Dockerize existing ruby on rails application

This article will focus on dockerizing existing rails app because it’s common and challenging.
But as long as a new app will finally become old, you may find some tips here still be helpful.

Say we have an existing ruby on rails project and we decide to somehow run it inside a docker container so we can get those great benefits of Docker ecosystem.

Ready? Let’s start.

First we can divide the task into several phases:

Setup a base image with ruby environment
Install gems with bundler
Compile static assets
Provision app before start
Start web server

Setup a base image with ruby environment

Both Ruby and Rails have offical images available.
But it’s also not too hard to build it from scratch.

Using Rails official images

We don’t recommend Rails official images for production use because

only rails 4+ has offical images
we can’t control ruby version, which brings trouble in case we want to upgrade ruby for vulnerability issues
rails could simply be installed by bundle install

Using Ruby offcial images

Ruby official images are turned to be helpful, they offer options from down to ruby 1.9.3 and up to latest stable version.
If you’re lucky, your target ruby is one of the official versions, it could be the best choice to start from a official ruby image.

Build base Ruby image from scratch

But if you’re not so lucky, like our case, we have legacy rails apps running on ree-1.8.7, so there’s no way except building a base ruby image by ourselves.

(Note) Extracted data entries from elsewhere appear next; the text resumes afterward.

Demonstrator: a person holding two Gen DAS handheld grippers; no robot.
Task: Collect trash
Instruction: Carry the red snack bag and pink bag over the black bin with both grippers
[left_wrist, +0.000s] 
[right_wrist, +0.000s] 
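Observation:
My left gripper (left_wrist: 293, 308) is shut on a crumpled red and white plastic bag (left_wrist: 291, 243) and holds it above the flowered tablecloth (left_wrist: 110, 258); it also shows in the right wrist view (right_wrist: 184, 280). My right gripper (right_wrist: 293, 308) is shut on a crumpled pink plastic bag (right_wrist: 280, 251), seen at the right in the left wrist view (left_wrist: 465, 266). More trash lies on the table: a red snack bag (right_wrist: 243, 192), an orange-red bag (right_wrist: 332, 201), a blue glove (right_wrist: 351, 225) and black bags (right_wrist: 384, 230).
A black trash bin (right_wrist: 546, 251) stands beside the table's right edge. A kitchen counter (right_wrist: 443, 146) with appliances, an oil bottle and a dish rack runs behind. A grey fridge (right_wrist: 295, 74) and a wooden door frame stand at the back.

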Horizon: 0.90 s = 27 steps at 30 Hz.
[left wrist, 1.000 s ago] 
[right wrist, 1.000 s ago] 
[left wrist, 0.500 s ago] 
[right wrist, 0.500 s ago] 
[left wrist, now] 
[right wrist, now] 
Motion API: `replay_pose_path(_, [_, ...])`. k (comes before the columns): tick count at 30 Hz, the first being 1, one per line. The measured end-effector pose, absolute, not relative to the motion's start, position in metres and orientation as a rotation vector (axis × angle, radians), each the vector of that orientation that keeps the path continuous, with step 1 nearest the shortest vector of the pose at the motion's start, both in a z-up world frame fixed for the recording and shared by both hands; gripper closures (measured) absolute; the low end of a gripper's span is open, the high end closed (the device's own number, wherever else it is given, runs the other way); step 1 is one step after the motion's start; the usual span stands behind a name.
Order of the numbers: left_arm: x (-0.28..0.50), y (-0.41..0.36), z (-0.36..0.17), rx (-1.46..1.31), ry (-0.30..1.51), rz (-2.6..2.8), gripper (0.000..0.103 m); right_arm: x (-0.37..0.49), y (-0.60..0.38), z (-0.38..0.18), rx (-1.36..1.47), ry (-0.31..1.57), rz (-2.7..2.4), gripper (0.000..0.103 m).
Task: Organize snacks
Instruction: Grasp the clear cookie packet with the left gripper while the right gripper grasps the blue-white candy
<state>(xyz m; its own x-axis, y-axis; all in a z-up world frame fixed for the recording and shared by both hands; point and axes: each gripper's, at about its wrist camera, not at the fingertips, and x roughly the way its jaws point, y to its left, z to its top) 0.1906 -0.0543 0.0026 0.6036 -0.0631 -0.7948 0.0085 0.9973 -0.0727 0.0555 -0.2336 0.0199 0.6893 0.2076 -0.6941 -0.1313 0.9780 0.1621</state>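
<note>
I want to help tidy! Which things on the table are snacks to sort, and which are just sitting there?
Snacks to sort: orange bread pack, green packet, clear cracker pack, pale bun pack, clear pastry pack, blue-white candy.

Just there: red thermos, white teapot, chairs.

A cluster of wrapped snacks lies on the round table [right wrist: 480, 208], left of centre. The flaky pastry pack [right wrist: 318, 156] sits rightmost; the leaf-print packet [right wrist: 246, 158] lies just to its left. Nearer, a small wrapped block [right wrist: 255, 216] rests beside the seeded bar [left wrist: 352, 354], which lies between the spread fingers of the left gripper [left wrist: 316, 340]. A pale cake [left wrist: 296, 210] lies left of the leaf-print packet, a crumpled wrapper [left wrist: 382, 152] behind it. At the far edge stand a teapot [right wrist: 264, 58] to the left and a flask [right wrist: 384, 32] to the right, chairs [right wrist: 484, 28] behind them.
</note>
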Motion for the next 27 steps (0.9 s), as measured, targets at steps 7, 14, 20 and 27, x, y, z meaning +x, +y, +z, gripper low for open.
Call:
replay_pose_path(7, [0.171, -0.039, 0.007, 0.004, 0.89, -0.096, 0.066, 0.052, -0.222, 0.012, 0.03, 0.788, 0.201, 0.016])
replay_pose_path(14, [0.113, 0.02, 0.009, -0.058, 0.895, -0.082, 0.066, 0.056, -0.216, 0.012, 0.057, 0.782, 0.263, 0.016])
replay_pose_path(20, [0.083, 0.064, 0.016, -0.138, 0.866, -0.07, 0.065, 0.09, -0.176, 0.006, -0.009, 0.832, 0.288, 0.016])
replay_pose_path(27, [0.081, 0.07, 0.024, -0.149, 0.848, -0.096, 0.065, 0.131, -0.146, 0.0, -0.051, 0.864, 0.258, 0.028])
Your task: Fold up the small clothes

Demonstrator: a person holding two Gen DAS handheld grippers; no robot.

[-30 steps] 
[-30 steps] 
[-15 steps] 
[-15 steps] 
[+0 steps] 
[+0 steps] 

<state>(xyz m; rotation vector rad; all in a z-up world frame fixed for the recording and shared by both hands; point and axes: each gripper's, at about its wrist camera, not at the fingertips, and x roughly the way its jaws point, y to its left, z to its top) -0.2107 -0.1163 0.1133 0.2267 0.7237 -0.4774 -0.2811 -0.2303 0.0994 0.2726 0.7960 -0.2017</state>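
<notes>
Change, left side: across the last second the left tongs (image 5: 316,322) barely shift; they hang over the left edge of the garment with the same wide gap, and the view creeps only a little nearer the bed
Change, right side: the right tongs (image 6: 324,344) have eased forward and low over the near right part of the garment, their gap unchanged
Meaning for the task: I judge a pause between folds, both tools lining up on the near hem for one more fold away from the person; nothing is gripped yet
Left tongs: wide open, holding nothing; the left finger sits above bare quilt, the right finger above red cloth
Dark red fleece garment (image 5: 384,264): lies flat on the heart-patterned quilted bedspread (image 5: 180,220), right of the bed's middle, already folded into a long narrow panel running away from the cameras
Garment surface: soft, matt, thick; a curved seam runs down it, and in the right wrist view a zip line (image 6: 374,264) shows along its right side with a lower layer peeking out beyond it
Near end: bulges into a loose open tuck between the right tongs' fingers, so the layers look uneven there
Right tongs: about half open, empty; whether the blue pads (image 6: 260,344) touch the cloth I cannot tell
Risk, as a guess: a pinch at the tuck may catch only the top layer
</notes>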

We’ve tried both RVM and ruby-build, and we finally chose ruby-build for its simplicity.

Note ree-1.8.7 need some patches to make it work correctly, create a directory called patch, and put ree-1.8.7-2011.12 inside of it.

Here’s the Dockerfile demonstrating how we build it:

FROM centos:7

# install those basic tools we will use in debugging
RUN yum install -y \
  git \
  tar vim \
  gcc gcc-c++ make patch \
  hostname nmap-ncat readline-devel; \
  yum -y clean all

# install ruby build
RUN git clone https://github.com/sstephenson/ruby-build.git /root/ruby-build && /root/ruby-build/install.sh

# install ree, gcc44 is a must-have
RUN yum install -y compat-gcc-44; yum -y clean all
ADD ./patch/* /usr/local/share/ruby-build/
RUN CC=gcc44 ruby-build ree-1.8.7-2011.12 /ruby
RUN echo "export PATH=$PATH:/ruby/bin" > /etc/profile.d/ruby.sh
ENV PATH $PATH:/ruby/bin

# use taobao gem source, as in China rubygems.org has been blocked
RUN gem sources --remove https://rubygems.org/ && gem sources --add https://ruby.taobao.org/

# install bundler
RUN gem install -N bundler

Then build image with

docker build -t my-company/ruby-base .

Install gems with bundler

Install System Libraries

Before installing gems, we should first install those system libraries that we need for some gems to compile to native extensions.
For example, we need to install mysql-devel package manually in Centos before we install mysql2 gem.

Bundle Install

Simply run a bundle install in Dockerfile is a solution. But it has a drawback. See this typical example:

FROM my-company/ruby-base:latest

ADD . /my-app
WORKDIR /my-app

RUN bundle install --jobs 3 --retry 3
RUN bundle clean --force

Because we add project files first, the ADD command invalidate the Docker cache, then bundle install can be a expensive command, in our case without any optimization this take more than 10 minutes.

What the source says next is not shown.